Elle est décédée le 12 mai à Paris, loin de sa Guinée natale qu’elle a servie avec conviction, abnégation et une conscience professionnelle rarement égalée. Professeure Fatoumata Binta Bambadion dirigeait l’Hôpital National Ignace Deen quand elle a été nommée membre du Conseil National de la Transition de 2010. En prenant ses fonctions, elle ignorait certainement que le doucereux paysage politique guinéen était capable de produire des scenarii dignes de Machiavel. Cette présidentielle le lui a cyniquement montré. A son corps défendant. Les Guinéens et leur histoire auront enregistré le scrutin le plus atypique des tropiques en général, de l’Afrique de l’Ouest en particulier. En 2025, la démocratie guinéenne en est encore à breveter les méthodes.
Tout paraissait ordinaire, banal, ce matin du vendredi 22 octobre 2010 sans cette débauche de décibels des haut-parleurs, disséminés à l’Esplanade du palais du peuple, le siège du CNT. Le RPG-Arc-en-ciel d’Alpha Grimpeur y tenait un meeting électoral pour pimenter l’interminable second tour de quatre mois au lieu des deux semaines réglementaires. De temps en temps, la musique cédait la place à des avertissements, des slogans plutôt bizarres du genre : « Ne buvez pas l’eau, elle est empoisonnée. » A la plénière du CNT, ce vendredi, dans la salle du 2 Octobre, la mise en garde à l’eau empoisonnée a dû faire flop, à en juger par l’indifférence des CNTêtrds. Deux raisons au moins pourraient expliquer l’indifférence : la source émettrice était relativement éloignée; les conseillers nationaux qui jouaient la neutralité, active ou passive vis-à-vis des partis politiques, se montraient généralement peu loquaces.
Patatras ! A l’issue du meeting du RPG, les Grimpereaux, jeunes et moins jeunes, se tordent de douleur, tombent par dizaines, victimes de l’eau en sachets qu’ils ont bue. Ils n’ont pas dû écouter les sages conseils des haut-parleurs. Aussi, se retrouvent-ils à l’Hôpital National Ignace Deen, empoisonnés par les militants de l’UFDG de Cellou Dalein Diallo. « Le diagnostic » est sur toutes les lèvres.
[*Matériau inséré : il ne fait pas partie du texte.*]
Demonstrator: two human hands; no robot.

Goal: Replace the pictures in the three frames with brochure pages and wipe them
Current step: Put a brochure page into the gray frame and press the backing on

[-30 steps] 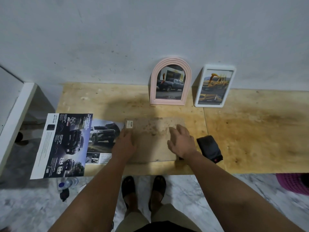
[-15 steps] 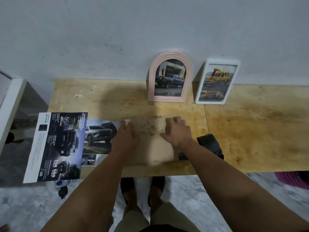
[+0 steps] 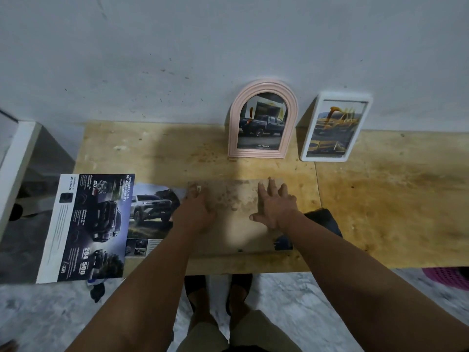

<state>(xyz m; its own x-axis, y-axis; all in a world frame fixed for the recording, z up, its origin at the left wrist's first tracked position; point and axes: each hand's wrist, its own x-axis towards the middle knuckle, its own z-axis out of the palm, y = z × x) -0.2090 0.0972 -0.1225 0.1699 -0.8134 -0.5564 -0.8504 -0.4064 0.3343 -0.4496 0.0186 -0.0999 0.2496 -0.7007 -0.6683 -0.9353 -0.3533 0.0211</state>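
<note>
Change: right hand [image 3: 275,208] fingers now spread flatter on the frame back [image 3: 234,219].
Left hand [image 3: 196,209]: curled at its top-left corner clip.
Meaning: third frame face-down mid-table, backing being worked; brochure [image 3: 101,224] beside it.

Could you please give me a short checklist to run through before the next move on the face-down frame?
1. Both hands on the backing board: left hand and right hand rest on it: ok.
2. Board seated in its frame: cannot tell.
3. Brochure within reach, beside the left hand: ok.
4. Dark cloth at hand for wiping: ok.
5. Pink arched frame and white frame already hold car pictures: ok.
</note>
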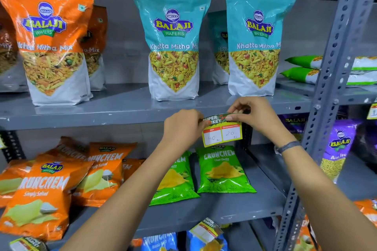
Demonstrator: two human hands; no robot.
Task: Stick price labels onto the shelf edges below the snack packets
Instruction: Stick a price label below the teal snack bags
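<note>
Left hand [182, 126] pinches the left end of the label [222, 131], fingers closed on its dark top strip. Right hand [251, 115] pinches the same strip near its right end, thumb in front, fingers curled over the top edge. Label is held level against the front edge of the upper shelf [81, 117], just below the gap between the 2 teal bags; whether it has stuck to the edge cannot be told. Its top band reads "SUPER MARKET"; below, on yellow, 2 white boxes with red headers carry handwritten "40" and "20". Dark band [288, 146] on the right wrist. Upper shelf, standing upright: orange bag [55, 47] at left with another behind it, teal bag [173, 43] at centre, second teal bag [255, 43] to its right, a third partly hidden between them at the back. Lower shelf [214, 208]: orange Crunchem packs [40, 189] leaning in a heap at left, 2 green Crunchem packs [223, 169] lying side by side under the label. Another label [208, 229] hangs on the lower shelf's front edge, tilted, above blue packs [161, 242]. Grey perforated upright [326, 87] stands to the right; beyond it, green-and-white packs [302, 67] stacked flat and a purple bag [336, 149] below.
</note>
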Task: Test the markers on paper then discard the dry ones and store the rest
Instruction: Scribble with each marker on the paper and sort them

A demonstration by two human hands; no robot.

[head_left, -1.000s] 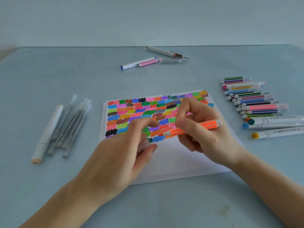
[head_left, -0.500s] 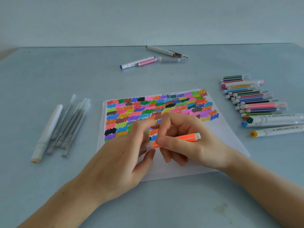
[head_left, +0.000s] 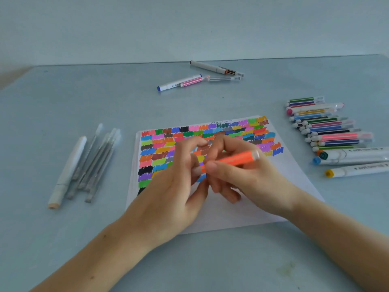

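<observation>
An orange marker [head_left: 235, 159] lies across my right hand [head_left: 242, 175], which grips its barrel above the white paper [head_left: 231, 211]. My left hand [head_left: 174, 186] pinches the marker's near end, where a pale cap shows between the fingertips. Rows of coloured scribble patches cover the far half of the paper; both hands hide its middle.
A row of coloured markers [head_left: 330, 127] with three thick white ones [head_left: 355, 159] lies to the right. Several grey pens and one fat white marker [head_left: 67, 171] lie on the left. Three markers [head_left: 200, 79] are at the back. All rest on a blue-grey table [head_left: 63, 106].
Both hands drew together over the paper's middle, and the left fingers closed onto the orange marker's near end. The marker shifted slightly left and toward me.
</observation>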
L’étonnement dans l’air. Et la rumeur circule au maximum de sa vitesse. Elle parvient en Haute-Guinée, profondément altérée : « A Conakry, les Peuls ont empoisonné les Malinkés. » Représailles et chasse à l’homme conjuguent le même verbe. La Haute-Guinée se vide de ses Peuls. Il semble que « la Moyenne-Guinée aurait largement sensibilisé» pour faire échec à la riposte. Heureusement ! A Labé, particulièrement à Doghora, la communauté malinké n’encourt nulle opération de chasse à l’homme. C’est Doghora qu’elle connait. C’est Doghora sa part de Guinée, son moi, sa terre natale, son être. On n’y peut rien.
A Ignace Deen, les autorités de la Transition version Sékouba, et les charlatans d’Alpha, munis de cauris et de queues, ont fait des mains et des pieds, chacun de leur côté, pour soigner les militants empoisonnés. Elles demandent à Pre. Binta Bambadion de s’aligner derrière la thèse de l’empoisonnement. Celle-ci leur oppose le résultat, négatif, de l’enquête qu’elle a commanditée pour en avoir le cœur net. « C’est à prendre ou à laisser », lui dit-on avec fermeté. En préférant laisser, elle se voit évincer de la direction de l’Hôpital national Ignace Deen.
Au CNT de 2010, personne n’a vu en elle le moindre signe de regret. Le 12 mai 2025 à Paris, elle a dû rejoindre Hippocrate le cœur tranquille.